Democrats are a long way from settling on a nominee

My poll found Joe Biden in the lead among likely Democratic primary voters, slightly ahead of Elizabeth Warren and Bernie Sanders, and Democrats and Republicans were united at this stage in thinking Biden had the best chance of beating Trump.



We found little enthusiasm for any of the frontrunners in my focus groups, however. Democrats told us Biden seemed to lack new ideas (“he refers to things he did when Obama was president, not what he’s going to do”) and was showing his age with more “senior moments.” Sanders still commanded a degree of support among his 2016 fans, but many were now worried about his health and advancing years (“you’d be voting for his VP”). People also worried about the cost of his plans for free college and universal healthcare, as they did with Elizabeth Warren, whom few had warmed to even if she seemed competent. Pete Buttigieg was the candidate most likely to be mentioned positively and spontaneously, though some were worried that his relative youth and experience might be a barrier for general election voters. Overall, there seems plenty of room for movement in the Democratic primary race.

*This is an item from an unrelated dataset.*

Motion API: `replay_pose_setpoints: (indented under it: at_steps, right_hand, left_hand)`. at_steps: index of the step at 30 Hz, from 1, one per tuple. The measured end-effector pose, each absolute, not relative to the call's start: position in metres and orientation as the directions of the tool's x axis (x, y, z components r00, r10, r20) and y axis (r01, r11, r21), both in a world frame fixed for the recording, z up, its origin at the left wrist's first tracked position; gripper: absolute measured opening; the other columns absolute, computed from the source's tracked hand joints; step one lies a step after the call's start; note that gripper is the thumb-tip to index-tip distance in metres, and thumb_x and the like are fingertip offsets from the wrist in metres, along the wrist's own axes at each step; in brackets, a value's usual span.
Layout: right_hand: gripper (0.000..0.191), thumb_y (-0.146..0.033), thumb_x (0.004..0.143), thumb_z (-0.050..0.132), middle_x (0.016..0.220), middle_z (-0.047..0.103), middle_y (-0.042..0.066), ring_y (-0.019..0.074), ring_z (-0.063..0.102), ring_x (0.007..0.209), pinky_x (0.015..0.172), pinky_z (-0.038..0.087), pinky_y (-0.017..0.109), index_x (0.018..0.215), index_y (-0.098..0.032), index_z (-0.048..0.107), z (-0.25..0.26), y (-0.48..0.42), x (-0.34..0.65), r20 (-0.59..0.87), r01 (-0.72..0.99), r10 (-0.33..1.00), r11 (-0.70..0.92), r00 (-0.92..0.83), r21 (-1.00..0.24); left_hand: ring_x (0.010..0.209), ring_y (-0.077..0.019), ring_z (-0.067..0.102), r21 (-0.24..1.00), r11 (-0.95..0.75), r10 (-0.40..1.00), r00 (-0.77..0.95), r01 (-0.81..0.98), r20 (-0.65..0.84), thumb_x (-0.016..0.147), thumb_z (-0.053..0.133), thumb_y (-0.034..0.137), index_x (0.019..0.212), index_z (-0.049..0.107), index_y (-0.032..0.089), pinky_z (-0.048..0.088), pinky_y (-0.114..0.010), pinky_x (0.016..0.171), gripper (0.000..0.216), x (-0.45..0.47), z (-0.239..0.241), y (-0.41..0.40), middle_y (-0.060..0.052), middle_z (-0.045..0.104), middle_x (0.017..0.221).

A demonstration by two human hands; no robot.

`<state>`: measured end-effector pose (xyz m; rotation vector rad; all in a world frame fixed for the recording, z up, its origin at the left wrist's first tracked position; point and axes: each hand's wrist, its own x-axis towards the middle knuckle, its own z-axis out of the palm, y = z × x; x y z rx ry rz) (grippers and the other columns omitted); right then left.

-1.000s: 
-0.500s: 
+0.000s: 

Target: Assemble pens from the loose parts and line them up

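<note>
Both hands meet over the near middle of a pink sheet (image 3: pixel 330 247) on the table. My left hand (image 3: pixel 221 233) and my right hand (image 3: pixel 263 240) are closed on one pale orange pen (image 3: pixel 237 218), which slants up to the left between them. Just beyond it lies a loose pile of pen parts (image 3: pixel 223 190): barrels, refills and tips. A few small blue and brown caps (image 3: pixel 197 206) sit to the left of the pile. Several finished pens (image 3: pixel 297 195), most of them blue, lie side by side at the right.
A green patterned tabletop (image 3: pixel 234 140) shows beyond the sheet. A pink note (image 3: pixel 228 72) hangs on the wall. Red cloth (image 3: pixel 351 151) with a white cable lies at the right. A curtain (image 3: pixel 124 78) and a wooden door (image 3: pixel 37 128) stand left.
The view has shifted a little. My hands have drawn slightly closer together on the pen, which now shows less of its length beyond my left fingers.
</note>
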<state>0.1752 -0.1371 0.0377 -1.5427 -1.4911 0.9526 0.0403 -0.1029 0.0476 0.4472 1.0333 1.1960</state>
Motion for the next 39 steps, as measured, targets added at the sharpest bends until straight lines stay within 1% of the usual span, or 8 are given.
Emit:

For voters as a whole, a switch away from Trump is not a done deal

Most national polls currently put Trump behind each of the most prominent Democratic candidates for 2020. My own indicative survey, with no filter for likely turnout, also had the president behind in five as-yet hypothetical scenarios, and it was notable that a quarter of Obama-Trump voters said they would now vote for Biden or Sanders over Trump.



We found that the previous Trump voters most open to an alternative were weary of his personal style, which they sometimes felt was a barrier to achieving results; disappointed with lack of progress on infrastructure; or worried about what he might do in a second term, especially on Medicare or Social Security. However, it was clear from the focus group discussions that most voters have yet to focus closely on the presidential race, and will not do so until the Democrats have settled on their nominee. But at this stage, few were impressed with what little they had seen of the options (“it’s the Creepy Uncle versus the Crazy Uncle,” as one said of Biden and Sanders), and the message they were most likely to have heard from the Democratic field at this point was the promise of free services from the government, which to many sounded unrealistic and dangerously expensive: “Their change is free education, free this, free that. That type of change destroys a country. We’ve seen it again and again in socialist countries. That type of change is not attractive to me.” The race has a long way yet to run.